NASA’s Curiosity Rover Detects Spike In Methane On Mars

NASA’s Curiosity rover discovered “startlingly high amounts of methane in the Martian air” on Wednesday in what could potentially be a sign of life on the Red Planet, the New York Times reported on Sunday.

The detection of methane would be a major discovery because, as the Times noted, it breaks down within a few centuries due to sunlight and chemical reactions—meaning it would have had to have been generated quite recently in historical terms. High levels of methane could potentially be generated underground by microbes called methanogens that survive without oxygen and produce the gas as a metabolic byproduct. Project scientist Ashwin R. Vasavada told the Curiosity science team in an email that “Given this surprising result, we’ve reorganized the weekend to run a follow-up experiment,” the Times wrote.

The readings on Wednesday are over three times that of a sudden spike in 2013 that lasted several months; after first finding nothing after its touchdown in 2012, Curiosity detected approximately seven parts per billion of methane later in the year. The newest measurements are 21 parts per billion.

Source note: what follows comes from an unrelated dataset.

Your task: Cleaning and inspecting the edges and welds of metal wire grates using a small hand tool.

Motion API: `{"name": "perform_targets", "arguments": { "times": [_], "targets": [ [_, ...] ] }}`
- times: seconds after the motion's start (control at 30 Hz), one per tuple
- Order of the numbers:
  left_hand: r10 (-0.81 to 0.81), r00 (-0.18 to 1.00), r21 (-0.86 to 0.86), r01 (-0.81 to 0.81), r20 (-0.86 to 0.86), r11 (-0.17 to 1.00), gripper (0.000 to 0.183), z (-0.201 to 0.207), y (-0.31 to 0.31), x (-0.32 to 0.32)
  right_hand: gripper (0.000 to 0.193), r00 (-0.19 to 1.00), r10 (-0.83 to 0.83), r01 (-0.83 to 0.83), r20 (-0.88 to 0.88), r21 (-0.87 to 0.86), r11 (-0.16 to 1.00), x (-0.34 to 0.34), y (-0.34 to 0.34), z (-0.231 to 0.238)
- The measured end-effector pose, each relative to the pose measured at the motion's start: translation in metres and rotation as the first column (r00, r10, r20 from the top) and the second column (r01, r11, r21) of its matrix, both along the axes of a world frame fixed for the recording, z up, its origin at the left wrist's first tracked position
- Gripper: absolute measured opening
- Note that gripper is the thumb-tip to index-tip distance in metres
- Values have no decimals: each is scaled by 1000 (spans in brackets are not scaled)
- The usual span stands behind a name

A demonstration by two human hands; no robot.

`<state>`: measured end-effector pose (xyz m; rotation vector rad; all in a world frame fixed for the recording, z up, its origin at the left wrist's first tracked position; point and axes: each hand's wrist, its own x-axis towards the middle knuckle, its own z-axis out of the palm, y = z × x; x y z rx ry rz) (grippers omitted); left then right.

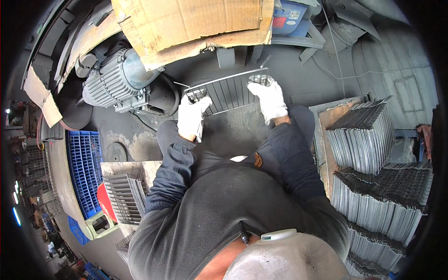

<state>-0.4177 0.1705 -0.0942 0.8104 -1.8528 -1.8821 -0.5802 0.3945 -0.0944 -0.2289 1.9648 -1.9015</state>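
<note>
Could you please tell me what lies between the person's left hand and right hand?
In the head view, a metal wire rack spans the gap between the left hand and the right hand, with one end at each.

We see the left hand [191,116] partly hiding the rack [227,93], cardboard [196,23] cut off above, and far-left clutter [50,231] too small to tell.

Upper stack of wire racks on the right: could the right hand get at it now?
Probably not right now: the right hand holds the wire rack. If freed, perhaps: nothing visible covers the near side of the stack.
</note>
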Motion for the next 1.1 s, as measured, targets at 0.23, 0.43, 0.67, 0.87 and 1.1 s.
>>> {"name": "perform_targets", "arguments": {
  "times": [0.23,0.43,0.67,0.87,1.1],
  "targets": [
    [-97,957,162,145,-273,976,32,18,40,29,31,993,102,-75,58,-354,932,26,69,16],
    [-135,941,16,147,-311,989,36,56,64,45,69,995,100,-92,-28,-685,722,70,99,44],
    [-11,896,216,119,-445,969,48,58,74,57,69,997,34,-73,-72,-667,741,98,100,83],
    [22,917,243,82,-398,966,58,68,69,72,58,997,-17,-26,-74,-535,844,107,89,70],
    [29,918,260,81,-395,962,65,79,58,86,49,999,10,-27,-34,-536,844,116,72,67]
  ]
}}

However, it is also possible that the Curiosity rover has simply detected pockets of methane leaking from deep under the surface, the Times wrote, and the readings are only preliminary. When methane was similarly detected on the surface of Mars in 2004, scientists said that the methane could also be generated by geothermal reactions involving water and heat, though the exact mechanism by which that could occur on Mars remained an open question. (Since then, research has suggested Mars may not be as geologically inert as previously thought.)

The Times wrote:

Curiosity scientists developed a technique that enabled the rover to detect even tinier amounts of methane with its existing tools. The gas seems to rise and fall with the red planet’s seasons. A new analysis of old Mars Express readings confirmed Curiosity’s 2013 findings. One day after Curiosity reported a spike of methane, the orbiter, passing over Curiosity’s location, also measured a spike.

But the Trace Gas Orbiter, a newer European spacecraft launched in 2016 with more sensitive instruments, did not detect any methane at all in its first batch of scientific observations last year.

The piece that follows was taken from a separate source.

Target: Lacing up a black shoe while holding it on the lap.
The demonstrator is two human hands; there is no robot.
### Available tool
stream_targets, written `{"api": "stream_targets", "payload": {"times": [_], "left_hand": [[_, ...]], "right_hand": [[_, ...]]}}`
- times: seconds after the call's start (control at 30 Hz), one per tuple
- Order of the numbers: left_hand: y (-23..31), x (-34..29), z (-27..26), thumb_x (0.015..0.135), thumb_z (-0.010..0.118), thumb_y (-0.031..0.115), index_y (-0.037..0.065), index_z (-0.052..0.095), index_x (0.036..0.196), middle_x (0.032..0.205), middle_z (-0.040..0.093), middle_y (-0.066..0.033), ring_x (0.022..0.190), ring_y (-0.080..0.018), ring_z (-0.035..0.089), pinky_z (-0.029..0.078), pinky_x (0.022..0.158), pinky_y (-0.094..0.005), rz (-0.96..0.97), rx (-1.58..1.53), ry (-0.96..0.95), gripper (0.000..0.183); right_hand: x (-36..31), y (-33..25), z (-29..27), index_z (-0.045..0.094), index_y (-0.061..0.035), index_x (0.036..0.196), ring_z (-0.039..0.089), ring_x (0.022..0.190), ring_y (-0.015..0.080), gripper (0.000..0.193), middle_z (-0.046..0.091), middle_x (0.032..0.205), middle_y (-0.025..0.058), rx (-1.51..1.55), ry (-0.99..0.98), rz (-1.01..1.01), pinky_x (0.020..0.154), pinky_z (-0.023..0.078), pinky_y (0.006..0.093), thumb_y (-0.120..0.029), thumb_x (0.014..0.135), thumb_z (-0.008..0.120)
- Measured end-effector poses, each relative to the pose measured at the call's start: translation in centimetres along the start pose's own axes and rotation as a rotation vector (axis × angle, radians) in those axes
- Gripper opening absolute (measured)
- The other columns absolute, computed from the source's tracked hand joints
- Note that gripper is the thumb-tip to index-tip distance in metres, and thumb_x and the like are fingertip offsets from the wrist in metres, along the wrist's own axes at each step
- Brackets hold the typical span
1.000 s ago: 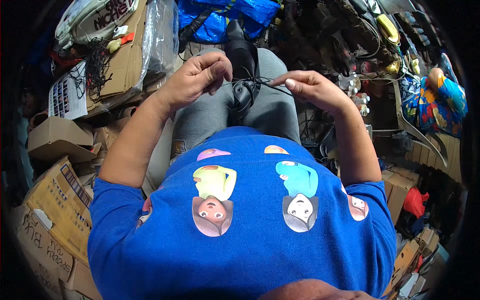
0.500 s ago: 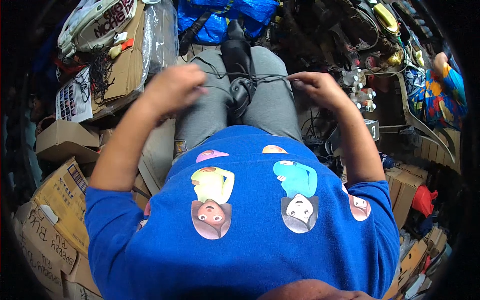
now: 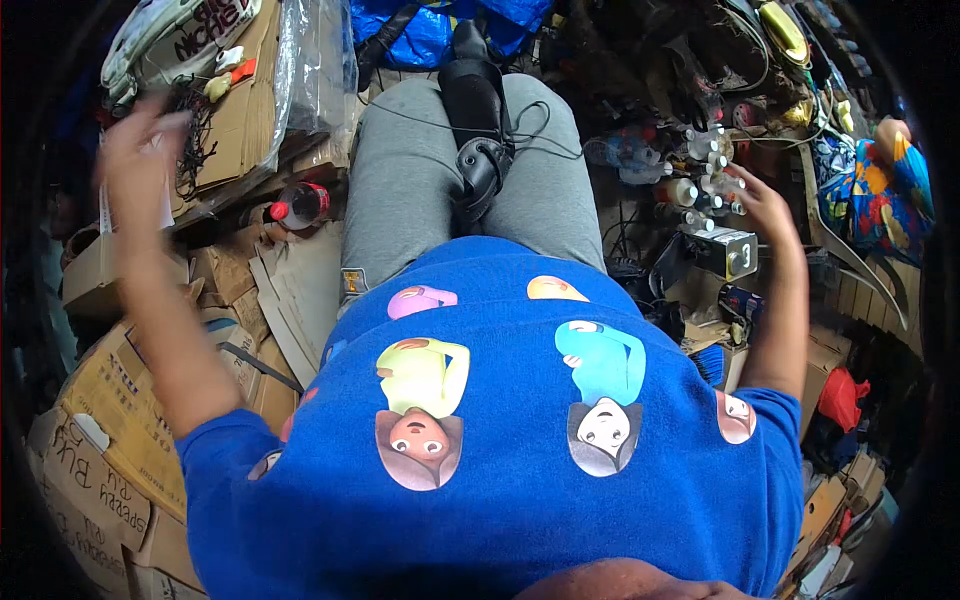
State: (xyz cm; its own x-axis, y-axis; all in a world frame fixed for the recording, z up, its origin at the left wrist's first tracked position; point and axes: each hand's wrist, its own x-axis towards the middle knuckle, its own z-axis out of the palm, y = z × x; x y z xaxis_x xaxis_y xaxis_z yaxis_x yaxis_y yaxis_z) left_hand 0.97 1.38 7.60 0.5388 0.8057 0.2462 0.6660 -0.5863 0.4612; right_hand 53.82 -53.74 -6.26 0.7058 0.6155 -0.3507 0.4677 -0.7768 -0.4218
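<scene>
A black leather shoe (image 3: 482,100) is wedged upright between my knees, its tongue-like flap with an eyelet lying toward me. Thin dark cord (image 3: 543,125) comes from the shoe, making a loose loop on my right thigh and trailing across the left one. My left hand (image 3: 145,150) is raised far out to the left, beside the cardboard; motion blurs its fingers, so whether it holds cord is unclear. Out to the right, near several bottles, my right hand (image 3: 766,205) has its fingers stretched out, and no cord shows in it.
Flattened cardboard (image 3: 240,140) and a pale bag (image 3: 185,45) are stacked at left, with a red-capped bottle (image 3: 300,205) beside my thigh. Small bottles (image 3: 700,170) and a box-shaped tin (image 3: 728,250) stand at right. A blue sheet (image 3: 415,45) lies beyond my knees.
Both hands have swung apart, the left one far outward and up, the right one outward and slightly down. The cord, stretched taut before, now lies slack on my right thigh.
</scene>
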Motion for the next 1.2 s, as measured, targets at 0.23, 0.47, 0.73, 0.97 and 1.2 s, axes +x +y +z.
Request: {"api": "stream_targets", "payload": {"times": [0.23,0.47,0.73,0.97,1.2], "left_hand": [[10.7,-6.6,16.2,0.079,0.066,0.015,0.009,0.064,0.11,0.107,0.063,-0.0153,0.102,-0.0313,0.06,0.047,0.089,-0.0371,0.563,-0.384,-0.448,0.032],[6.4,-4.5,12.9,0.087,0.062,0.022,0.002,0.062,0.085,0.068,0.057,-0.0076,0.061,-0.016,0.048,0.042,0.059,-0.0308,0.185,-0.32,-0.507,0.02],[-0.9,-4.2,6.1,0.091,0.056,0.02,-0.001,0.061,0.089,0.074,0.056,-0.0074,0.072,-0.0136,0.052,0.043,0.067,-0.0284,-0.126,-0.063,-0.314,0.021],[10.5,-4.6,14.1,0.082,0.064,0.022,0.005,0.052,0.121,0.122,0.054,-0.016,0.115,-0.0331,0.051,0.041,0.096,-0.0403,0.544,-0.315,-0.273,0.044],[14.6,-1.6,21.7,0.074,0.074,0.034,0.005,0.058,0.111,0.108,0.059,-0.014,0.103,-0.0298,0.057,0.044,0.088,-0.0359,0.54,-0.191,-0.726,0.049]], "right_hand": [[-1.6,-26.1,14.3,0.064,-0.0078,0.107,0.058,0.081,0.0153,0.033,0.062,0.092,0.0073,0.502,-0.065,-0.381,0.071,0.047,0.0294,-0.019,0.077,0.075],[-1.1,-26.8,12.6,0.057,-0.0019,0.084,0.058,0.077,0.0314,0.02,0.058,0.084,0.0134,0.088,0.097,-0.544,0.069,0.046,0.0386,-0.019,0.081,0.067],[0.4,-23.8,12.2,0.059,-0.0022,0.091,0.058,0.086,0.0322,0.018,0.058,0.09,0.0147,0.069,0.032,-0.435,0.075,0.046,0.0375,-0.018,0.085,0.063],[0.4,-25.2,10.5,0.067,-0.005,0.101,0.057,0.084,0.0158,0.016,0.056,0.089,0.006,0.303,-0.09,-0.295,0.078,0.047,0.0278,-0.009,0.086,0.062],[1.7,-28.6,12.4,0.068,-0.0084,0.091,0.058,0.081,0.0144,0.014,0.056,0.084,0.0046,0.388,-0.131,-0.515,0.074,0.047,0.0276,-0.007,0.077,0.071]]}}
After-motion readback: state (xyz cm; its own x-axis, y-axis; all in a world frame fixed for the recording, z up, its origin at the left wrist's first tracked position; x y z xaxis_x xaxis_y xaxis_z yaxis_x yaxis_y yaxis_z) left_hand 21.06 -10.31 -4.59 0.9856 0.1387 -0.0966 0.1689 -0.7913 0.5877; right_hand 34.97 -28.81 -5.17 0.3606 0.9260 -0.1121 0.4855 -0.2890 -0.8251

National Institute for Astrophysics in Italy scientist Marco Giuranna, who handles methane measurements taken by the Mars Express orbiter, said that Mars Express, Curiosity, and Trace Gas Orbiter scientists were discussing the findings but that there remains “lot of data to be processed.”

The Curiosity rover has currently been diverted from its scheduled scientific work to do followup on the methane readings, according to the Times, with more data expected on Monday.